Après son passage en première lecture à l'Assemblée, le texte sur la transition énergétique a été discuté au Sénat. J'ai été nommé chef de file pour le Groupe socialiste sur les questions ultramarines dont la Commission des Affaires économiques était saisie.

Par leur diversité et leur fort potentiel dans les secteurs innovants, les outre-mer participent activement à la transition énergétique. Ils sont cependant communément confrontés à des contraintes liées à leurs territoires et à l’insularité. L’approche des questions énergétiques est très particulière dans des territoires qui ne sont pas interconnectés et où 80% de l’électricité est issue du nucléaire. Cela rend les outre-mer très vulnérables face aux fluctuations des tarifs d’importation de pétrole et de charbon et cela rend le système de péréquation très couteux pour permettre le prix unique de l’électricité sur tous les territoires de France. En effet, grâce à la Contribution aux charges de service public de l’électricité (CSPE), les consommateurs ultramarins paient l’électricité au même tarif que dans l’Hexagone.

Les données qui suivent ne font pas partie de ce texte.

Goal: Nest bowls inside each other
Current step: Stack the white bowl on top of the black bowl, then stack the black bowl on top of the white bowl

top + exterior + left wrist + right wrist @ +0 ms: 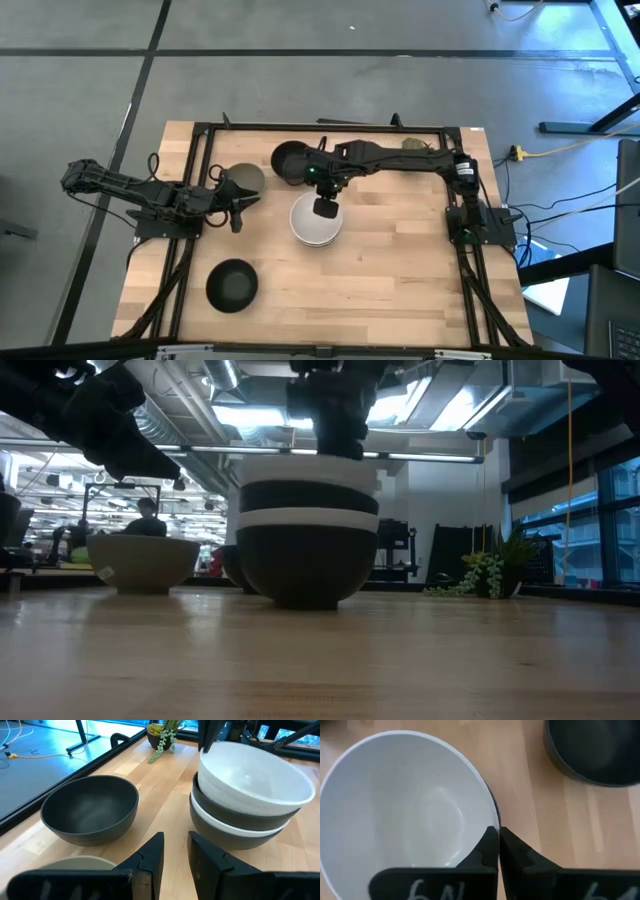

A ce sujet, lors des débats au Sénat sur ce texte, a été introduit en Commission un amendement sur l’article 50 par Monsieur le sénateur Husson (rapporteur pour avis / commission des finances – UMP) visant à modifier profondément le mécanisme de la CSPE et à restreindre le périmètre des charges compensées par la CSPE aux seuls surcoûts résultant de l’obligation d’achat de la production d’énergie renouvelable. Ce texte les limite à 7,7G€ pour 2016 et prévoit une révision annuelle de ce montant. Au premier ordre, cet amendement, légèrement modifié lors du débat en séance publique, exclut du champ du financement par la CSPE, les surcoûts de production dans les ZNI, les coûts du TPN ainsi que d’autres objets financés aujourd’hui par la CSPE – sans pour autant revenir sur le principe d’une compensation de ces dépenses. Le mécanisme de financement de ces missions de service public n’est pas prévu dans le projet de loi. Le Gouvernement prévoit de proposer dans le prochain projet de loi de finances une refonte de la CSPE qui permettrait de se mettre en conformité avec la réglementation européenne, sans pour autant préciser en quoi consisterait ce mécanisme. Il conviendra donc de s’assurer que le dispositif finalement retenu ne présente pas de risque pour la pérennité de la prise en charge des surcoûts et par conséquent pour les territoires concernés.

Pour mémoire, la CSPE vise actuellement à compenser les surcoûts de production dans les zones non interconnectées (ZNI) dus à la péréquation tarifaire nationale que je viens d’évoquer, mais permet également d’alimenter un fonds de solidarité pour les clients les plus démunis et de financer certaines énergies renouvelables issues de contrats d’obligation d’achat ou d’appels d’offres.

L’impact économique de cette mesure est plus qu’important pour nos territoires puisque pour chaque euro consommé/facturé à un client des outre-mer, 2€ sont amenés via la CSPE sur nos territoires par la solidarité nationale.

Le projet de loi pour la transition énergétique prévoit de faire de nos territoires le fer de lance de la transition énergétique avec une volonté politique nationale et locale d’atteindre l’autonomie énergétique en 2030 et un modèle politique décentralisé qui doit permettre aux collectivités et à l’Etat de dessiner ensemble pour chaque territoire  le modèle énergétique de demain. Cette transition énergétique repose intégralement sur la confiance des acteurs dans le modèle de financement des différentes actions aujourd’hui couvertes par la CSPE. Toute alternative qui consisterait à décorréler la recette de la charge ferait porter inévitablement  un risque d’arbitrage ultérieur, qui impliquerait dans le meilleur cas  un frein au processus de transition énergétique aujourd’hui annoncé,  au pire pourrait condamner le dispositif actuel de redistribution au bénéfice des outre-mer avec des conséquences, notamment sociales, potentiellement désastreuses pour les outre-mer et l’ensemble du pays.

Les textes communautaires reconnaissent en effet bien, par la notion notamment de régions ultra-périphériques,  les  spécificités de nos territoires d’outre-mer dont le développement, déjà rendu difficile par l'éloignement, l'insularité et leur dépendance vis-à-vis de quelques productions, serait encore mis à mal par une telle fragilisation des financements nécessaires à ces territoires.